BEGIN STUDY MATERIAL

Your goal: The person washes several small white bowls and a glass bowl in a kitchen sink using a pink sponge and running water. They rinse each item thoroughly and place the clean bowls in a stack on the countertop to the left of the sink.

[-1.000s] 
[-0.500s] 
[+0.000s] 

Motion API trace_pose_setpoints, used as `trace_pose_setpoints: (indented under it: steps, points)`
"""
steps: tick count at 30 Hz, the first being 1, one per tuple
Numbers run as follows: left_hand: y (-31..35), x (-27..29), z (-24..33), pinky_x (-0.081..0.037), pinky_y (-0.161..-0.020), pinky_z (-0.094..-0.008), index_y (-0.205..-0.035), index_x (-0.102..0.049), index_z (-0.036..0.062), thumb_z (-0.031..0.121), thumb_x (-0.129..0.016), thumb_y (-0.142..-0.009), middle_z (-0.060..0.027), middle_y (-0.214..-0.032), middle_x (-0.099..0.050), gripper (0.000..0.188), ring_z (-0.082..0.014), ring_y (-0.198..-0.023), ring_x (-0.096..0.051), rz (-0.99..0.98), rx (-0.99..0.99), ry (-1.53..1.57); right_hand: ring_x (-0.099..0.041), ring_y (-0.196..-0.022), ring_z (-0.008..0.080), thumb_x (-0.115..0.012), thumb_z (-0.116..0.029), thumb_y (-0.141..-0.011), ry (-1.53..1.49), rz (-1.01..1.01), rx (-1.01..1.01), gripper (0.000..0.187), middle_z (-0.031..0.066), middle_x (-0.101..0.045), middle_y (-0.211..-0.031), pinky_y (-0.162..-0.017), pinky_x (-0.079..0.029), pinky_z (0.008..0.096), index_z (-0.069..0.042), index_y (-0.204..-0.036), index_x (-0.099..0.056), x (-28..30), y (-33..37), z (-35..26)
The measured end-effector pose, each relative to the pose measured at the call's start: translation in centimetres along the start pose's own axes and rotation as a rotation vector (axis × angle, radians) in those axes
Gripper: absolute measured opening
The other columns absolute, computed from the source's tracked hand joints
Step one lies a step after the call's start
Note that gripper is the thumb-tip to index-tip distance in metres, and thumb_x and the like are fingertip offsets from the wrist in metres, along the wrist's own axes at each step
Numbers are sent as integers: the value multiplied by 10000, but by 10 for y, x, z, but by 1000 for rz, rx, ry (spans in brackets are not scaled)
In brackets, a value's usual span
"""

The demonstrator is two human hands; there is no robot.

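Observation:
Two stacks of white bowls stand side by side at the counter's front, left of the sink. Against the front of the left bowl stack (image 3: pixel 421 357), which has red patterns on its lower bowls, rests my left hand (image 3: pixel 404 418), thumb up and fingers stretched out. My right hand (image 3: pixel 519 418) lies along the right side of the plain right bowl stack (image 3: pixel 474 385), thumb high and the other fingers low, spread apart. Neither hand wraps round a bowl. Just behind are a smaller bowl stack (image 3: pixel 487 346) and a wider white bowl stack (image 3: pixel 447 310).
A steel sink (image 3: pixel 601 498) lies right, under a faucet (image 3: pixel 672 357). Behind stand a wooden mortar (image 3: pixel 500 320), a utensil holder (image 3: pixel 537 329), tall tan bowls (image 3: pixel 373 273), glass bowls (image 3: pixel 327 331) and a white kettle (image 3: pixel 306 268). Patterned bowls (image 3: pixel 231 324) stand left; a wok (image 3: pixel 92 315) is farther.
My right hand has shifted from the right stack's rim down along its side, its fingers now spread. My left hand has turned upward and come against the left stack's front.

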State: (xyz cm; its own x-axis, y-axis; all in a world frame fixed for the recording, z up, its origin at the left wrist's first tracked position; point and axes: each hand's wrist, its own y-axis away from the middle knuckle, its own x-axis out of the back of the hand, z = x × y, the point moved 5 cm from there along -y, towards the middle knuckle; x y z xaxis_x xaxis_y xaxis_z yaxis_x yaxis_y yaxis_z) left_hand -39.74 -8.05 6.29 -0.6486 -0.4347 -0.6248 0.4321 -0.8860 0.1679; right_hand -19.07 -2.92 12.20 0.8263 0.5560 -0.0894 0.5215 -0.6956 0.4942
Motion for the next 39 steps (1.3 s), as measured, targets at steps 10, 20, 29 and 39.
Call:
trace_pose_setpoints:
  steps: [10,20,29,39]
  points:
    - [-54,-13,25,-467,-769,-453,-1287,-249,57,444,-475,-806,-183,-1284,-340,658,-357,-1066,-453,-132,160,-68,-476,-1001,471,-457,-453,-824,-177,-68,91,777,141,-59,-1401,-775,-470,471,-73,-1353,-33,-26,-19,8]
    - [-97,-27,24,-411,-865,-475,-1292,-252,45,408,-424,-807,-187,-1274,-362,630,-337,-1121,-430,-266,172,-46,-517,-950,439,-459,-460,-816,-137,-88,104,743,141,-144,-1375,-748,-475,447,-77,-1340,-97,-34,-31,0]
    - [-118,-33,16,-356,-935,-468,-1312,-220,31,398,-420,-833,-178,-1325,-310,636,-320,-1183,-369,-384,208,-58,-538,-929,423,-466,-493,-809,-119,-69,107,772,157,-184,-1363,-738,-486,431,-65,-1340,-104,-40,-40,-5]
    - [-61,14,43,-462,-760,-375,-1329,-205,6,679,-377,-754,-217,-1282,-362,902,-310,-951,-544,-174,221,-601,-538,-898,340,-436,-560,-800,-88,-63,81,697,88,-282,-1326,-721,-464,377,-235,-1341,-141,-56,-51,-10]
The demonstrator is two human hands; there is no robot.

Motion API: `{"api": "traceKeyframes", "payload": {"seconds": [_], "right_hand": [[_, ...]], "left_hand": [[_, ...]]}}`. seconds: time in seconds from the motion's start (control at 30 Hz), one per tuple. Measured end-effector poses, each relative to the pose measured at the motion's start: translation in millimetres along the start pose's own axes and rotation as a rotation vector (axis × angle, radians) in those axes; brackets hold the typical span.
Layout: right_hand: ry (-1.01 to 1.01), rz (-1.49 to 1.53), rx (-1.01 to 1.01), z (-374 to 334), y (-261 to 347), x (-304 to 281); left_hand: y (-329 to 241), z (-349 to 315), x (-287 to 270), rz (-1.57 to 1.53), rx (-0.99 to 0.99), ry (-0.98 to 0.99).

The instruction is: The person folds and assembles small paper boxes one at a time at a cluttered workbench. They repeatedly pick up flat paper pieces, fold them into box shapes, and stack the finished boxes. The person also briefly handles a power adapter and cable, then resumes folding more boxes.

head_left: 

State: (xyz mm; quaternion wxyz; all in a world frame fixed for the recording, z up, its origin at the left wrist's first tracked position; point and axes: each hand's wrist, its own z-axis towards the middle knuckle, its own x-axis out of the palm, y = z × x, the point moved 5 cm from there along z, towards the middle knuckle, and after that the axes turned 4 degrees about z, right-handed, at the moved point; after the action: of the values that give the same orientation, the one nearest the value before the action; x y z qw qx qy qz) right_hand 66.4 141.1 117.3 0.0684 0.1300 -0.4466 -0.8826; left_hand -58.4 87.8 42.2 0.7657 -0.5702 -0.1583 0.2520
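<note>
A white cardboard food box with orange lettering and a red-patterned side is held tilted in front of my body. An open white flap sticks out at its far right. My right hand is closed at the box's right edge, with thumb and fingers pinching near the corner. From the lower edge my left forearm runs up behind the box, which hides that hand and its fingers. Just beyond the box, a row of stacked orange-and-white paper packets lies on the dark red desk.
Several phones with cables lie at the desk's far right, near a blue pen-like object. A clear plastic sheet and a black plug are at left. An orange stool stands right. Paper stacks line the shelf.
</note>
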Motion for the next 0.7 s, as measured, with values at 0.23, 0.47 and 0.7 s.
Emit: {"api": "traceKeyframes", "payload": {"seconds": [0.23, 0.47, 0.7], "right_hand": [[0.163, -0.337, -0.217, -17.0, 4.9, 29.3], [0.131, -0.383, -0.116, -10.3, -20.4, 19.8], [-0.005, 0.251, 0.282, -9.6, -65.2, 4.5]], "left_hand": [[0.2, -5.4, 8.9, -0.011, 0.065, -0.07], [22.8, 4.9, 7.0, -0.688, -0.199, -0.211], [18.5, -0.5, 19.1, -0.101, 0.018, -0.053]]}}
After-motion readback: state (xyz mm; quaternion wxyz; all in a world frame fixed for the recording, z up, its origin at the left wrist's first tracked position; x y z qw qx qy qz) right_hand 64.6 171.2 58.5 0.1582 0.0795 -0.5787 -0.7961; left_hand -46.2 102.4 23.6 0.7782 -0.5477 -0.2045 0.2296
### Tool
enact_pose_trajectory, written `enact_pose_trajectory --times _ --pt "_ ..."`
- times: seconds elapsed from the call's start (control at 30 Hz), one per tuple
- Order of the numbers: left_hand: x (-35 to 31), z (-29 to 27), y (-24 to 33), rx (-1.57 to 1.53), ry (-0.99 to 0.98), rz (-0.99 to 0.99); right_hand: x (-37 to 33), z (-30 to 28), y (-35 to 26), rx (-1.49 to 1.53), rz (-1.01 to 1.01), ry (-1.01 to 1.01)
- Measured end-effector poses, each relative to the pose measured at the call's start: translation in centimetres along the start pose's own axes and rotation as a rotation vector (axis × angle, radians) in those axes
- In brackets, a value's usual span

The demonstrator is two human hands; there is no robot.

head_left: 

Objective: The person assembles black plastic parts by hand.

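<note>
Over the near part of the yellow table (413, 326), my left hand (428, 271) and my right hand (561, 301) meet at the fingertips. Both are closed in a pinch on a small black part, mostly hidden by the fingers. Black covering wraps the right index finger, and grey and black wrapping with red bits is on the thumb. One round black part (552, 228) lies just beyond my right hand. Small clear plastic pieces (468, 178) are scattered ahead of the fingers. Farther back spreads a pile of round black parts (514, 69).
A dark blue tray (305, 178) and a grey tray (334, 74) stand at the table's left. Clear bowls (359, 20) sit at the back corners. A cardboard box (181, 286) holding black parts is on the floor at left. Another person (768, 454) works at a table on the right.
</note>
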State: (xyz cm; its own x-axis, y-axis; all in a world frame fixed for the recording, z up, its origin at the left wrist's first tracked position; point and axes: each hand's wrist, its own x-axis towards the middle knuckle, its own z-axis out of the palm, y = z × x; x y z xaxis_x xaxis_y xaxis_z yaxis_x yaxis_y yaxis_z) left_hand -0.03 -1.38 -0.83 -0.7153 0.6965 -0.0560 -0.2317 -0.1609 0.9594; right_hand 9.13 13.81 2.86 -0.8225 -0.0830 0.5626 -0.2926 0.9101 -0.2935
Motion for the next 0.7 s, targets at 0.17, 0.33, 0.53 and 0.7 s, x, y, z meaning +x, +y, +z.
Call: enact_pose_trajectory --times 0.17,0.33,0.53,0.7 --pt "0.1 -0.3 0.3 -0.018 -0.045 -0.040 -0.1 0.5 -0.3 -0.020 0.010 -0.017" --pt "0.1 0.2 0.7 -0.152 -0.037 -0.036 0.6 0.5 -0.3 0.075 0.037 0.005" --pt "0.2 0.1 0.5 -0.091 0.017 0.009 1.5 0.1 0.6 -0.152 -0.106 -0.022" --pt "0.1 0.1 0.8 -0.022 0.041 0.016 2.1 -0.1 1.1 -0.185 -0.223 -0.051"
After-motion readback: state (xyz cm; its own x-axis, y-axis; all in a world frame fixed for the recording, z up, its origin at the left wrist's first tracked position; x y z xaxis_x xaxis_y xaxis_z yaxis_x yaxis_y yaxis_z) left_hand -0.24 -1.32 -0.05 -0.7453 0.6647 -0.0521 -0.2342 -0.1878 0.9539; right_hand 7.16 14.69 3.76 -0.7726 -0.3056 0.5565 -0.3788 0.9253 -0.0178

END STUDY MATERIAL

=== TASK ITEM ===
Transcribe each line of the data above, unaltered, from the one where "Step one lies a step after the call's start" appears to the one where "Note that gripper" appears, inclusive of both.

=== EXERCISE RESULT ===
Step one lies a step after the call's start
Note that gripper is the thumb-tip to index-tip distance in metres, and thumb_x and the like are fingertip offsets from the wrist in metres, along the wrist's own axes at each step

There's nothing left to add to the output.